◆ Work to be completed
Please repeat, unchanged, the lines at the top of the listing below, ending with the one that has "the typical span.".

BEGIN Recorded data

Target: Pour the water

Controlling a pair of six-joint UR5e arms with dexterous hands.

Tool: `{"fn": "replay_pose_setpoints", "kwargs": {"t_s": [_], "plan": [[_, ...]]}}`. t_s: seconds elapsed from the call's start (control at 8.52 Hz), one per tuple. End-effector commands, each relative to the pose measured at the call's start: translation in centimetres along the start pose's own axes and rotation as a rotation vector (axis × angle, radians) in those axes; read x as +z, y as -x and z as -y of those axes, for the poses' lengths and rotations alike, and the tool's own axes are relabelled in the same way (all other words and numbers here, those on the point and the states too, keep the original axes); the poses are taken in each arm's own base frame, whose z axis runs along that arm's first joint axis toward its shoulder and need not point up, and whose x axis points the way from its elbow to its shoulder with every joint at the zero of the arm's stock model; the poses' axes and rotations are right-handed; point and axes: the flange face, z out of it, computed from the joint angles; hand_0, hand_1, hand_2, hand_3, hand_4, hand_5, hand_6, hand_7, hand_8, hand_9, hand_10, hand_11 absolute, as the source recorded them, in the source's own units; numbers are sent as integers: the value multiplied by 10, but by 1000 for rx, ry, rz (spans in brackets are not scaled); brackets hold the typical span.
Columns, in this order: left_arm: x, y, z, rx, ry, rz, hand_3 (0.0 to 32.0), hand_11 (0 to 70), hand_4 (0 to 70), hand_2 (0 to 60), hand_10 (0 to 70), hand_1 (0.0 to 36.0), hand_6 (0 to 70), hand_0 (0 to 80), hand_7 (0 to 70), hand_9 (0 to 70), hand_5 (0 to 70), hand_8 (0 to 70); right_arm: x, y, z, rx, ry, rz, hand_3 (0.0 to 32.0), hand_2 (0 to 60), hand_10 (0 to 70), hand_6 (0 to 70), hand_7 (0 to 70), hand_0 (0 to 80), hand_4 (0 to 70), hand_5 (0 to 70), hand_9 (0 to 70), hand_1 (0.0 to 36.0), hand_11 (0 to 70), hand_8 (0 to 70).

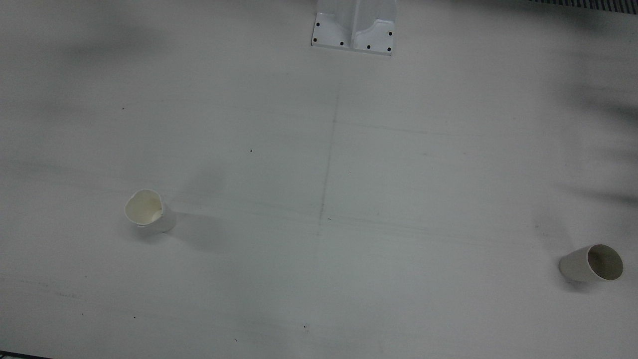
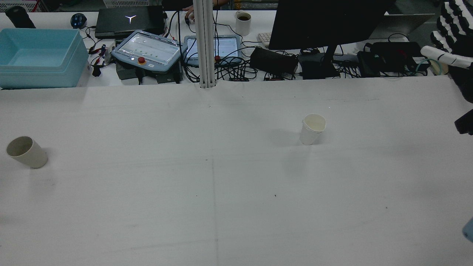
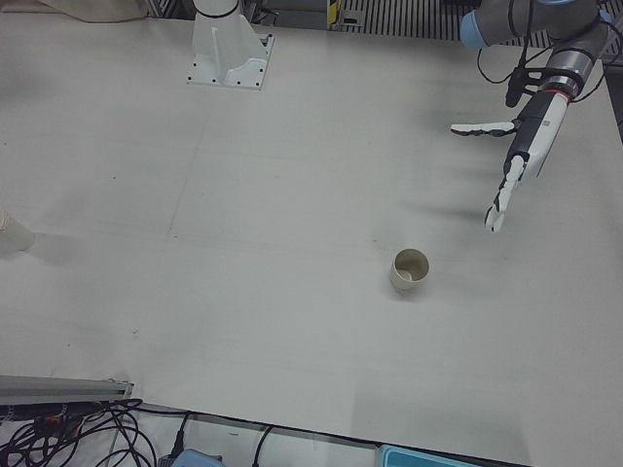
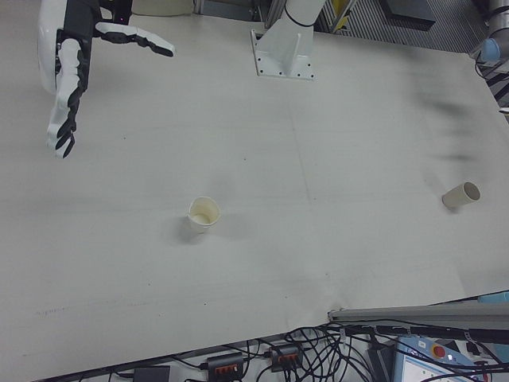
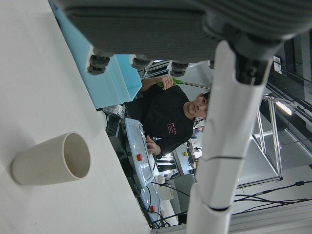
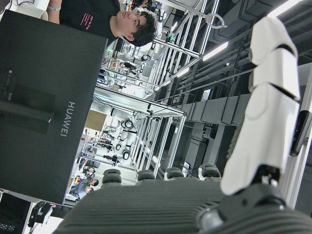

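A white paper cup (image 1: 149, 212) stands upright on the white table (image 1: 319, 149); it also shows in the rear view (image 2: 313, 129) and the right-front view (image 4: 203, 214). A beige cup (image 3: 410, 270) stands near the table's edge on my left arm's side (image 2: 26, 151) (image 1: 593, 263). My left hand (image 3: 521, 156) hovers open with fingers spread, beyond and to the side of the beige cup and apart from it; its camera sees that cup (image 5: 51, 161). My right hand (image 4: 70, 64) hangs open above the table's far corner, well away from the white cup, and shows at the rear view's right edge (image 2: 454, 37). Neither hand holds anything.
An arm pedestal (image 1: 354, 30) is bolted at the table's robot side. Across the table, on the operators' bench, stand a blue bin (image 2: 37, 55), teach pendants (image 2: 147, 50), a dark monitor (image 2: 325, 22), a mug (image 2: 243, 22) and cables. A white post (image 2: 205, 44) rises there. A person (image 5: 168, 122) sits behind.
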Motion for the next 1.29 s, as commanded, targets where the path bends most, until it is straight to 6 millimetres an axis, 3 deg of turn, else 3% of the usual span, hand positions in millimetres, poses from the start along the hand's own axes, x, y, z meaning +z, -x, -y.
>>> {"fn": "replay_pose_setpoints", "kwargs": {"t_s": [0.0,0.12,0.23,0.35,0.47,0.59,0.7,0.82,0.94,1.06,1.17], "plan": [[-13,-27,-16,122,-7,-152,58,58,29,0,17,263,0,671,64,14,0,0,30,-42,60,-9,-1,6,134,127,0,0,0,514,0,0,0,211,18,0],[-8,-28,-1,165,19,-233,48,50,31,0,15,232,0,607,64,16,0,0,45,-30,65,-21,-8,41,144,110,0,0,0,509,0,0,0,202,16,0],[-7,-23,16,257,74,-271,16,16,19,0,0,122,0,490,64,10,134,0,48,-23,69,-58,-8,36,122,115,0,0,28,507,0,11,0,196,18,0],[-11,-12,41,271,97,-278,0,14,5,0,0,118,0,488,63,10,338,0,47,-27,78,-76,-24,25,106,116,0,0,32,507,4,20,0,194,16,0],[-8,-2,58,304,100,-271,46,31,0,0,5,185,0,543,69,21,36,1,45,-25,82,-83,-32,25,102,120,0,0,32,506,4,21,0,194,15,0],[10,14,88,320,100,-250,74,33,0,0,6,203,0,549,63,25,0,3,45,-27,82,-85,-32,22,98,126,0,0,35,507,10,23,0,196,15,0],[44,36,106,310,115,-211,100,33,0,0,5,212,0,557,62,24,0,3,46,-26,81,-86,-32,23,90,127,0,0,41,509,22,24,0,199,12,0],[73,48,104,300,142,-195,118,36,0,0,7,211,0,557,73,28,0,5,46,-24,80,-85,-30,27,88,130,0,2,48,514,30,27,0,202,11,0],[76,49,105,299,129,-206,122,41,0,0,9,226,0,575,84,34,0,9,46,-23,80,-85,-30,29,82,133,0,7,60,512,35,32,0,201,13,0],[84,53,114,300,118,-203,144,41,0,0,10,218,0,563,90,37,0,10,46,-28,80,-84,-29,20,74,138,0,13,69,509,44,42,0,199,17,0],[96,71,130,294,119,-175,130,39,0,0,9,217,0,554,85,33,0,7,46,-32,79,-87,-29,13,72,140,0,16,74,510,51,49,0,197,21,0]]}}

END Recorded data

◆ Final answer
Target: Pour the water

Controlling a pair of six-joint UR5e arms with dexterous hands.

Tool: `{"fn": "replay_pose_setpoints", "kwargs": {"t_s": [_], "plan": [[_, ...]]}}`. t_s: seconds elapsed from the call's start (control at 8.52 Hz), one per tuple. End-effector commands, each relative to the pose measured at the call's start: translation in centimetres along the start pose's own axes and rotation as a rotation vector (axis × angle, radians) in those axes; read x as +z, y as -x and z as -y of those axes, for the poses' lengths and rotations alike, and the tool's own axes are relabelled in the same way (all other words and numbers here, those on the point and the states too, keep the original axes); the poses are taken in each arm's own base frame, whose z axis runs along that arm's first joint axis toward its shoulder and need not point up, and whose x axis points the way from its elbow to its shoulder with every joint at the zero of the arm's stock model; the poses' axes and rotations are right-handed; point and axes: the flange face, z out of it, computed from the joint angles; hand_0, hand_1, hand_2, hand_3, hand_4, hand_5, hand_6, hand_7, hand_8, hand_9, hand_10, hand_11 absolute, as the source recorded them, in the source's own units; numbers are sent as integers: the value multiplied by 10, but by 1000 for rx, ry, rz (spans in brackets are not scaled); brackets hold the typical span.

The response is now done.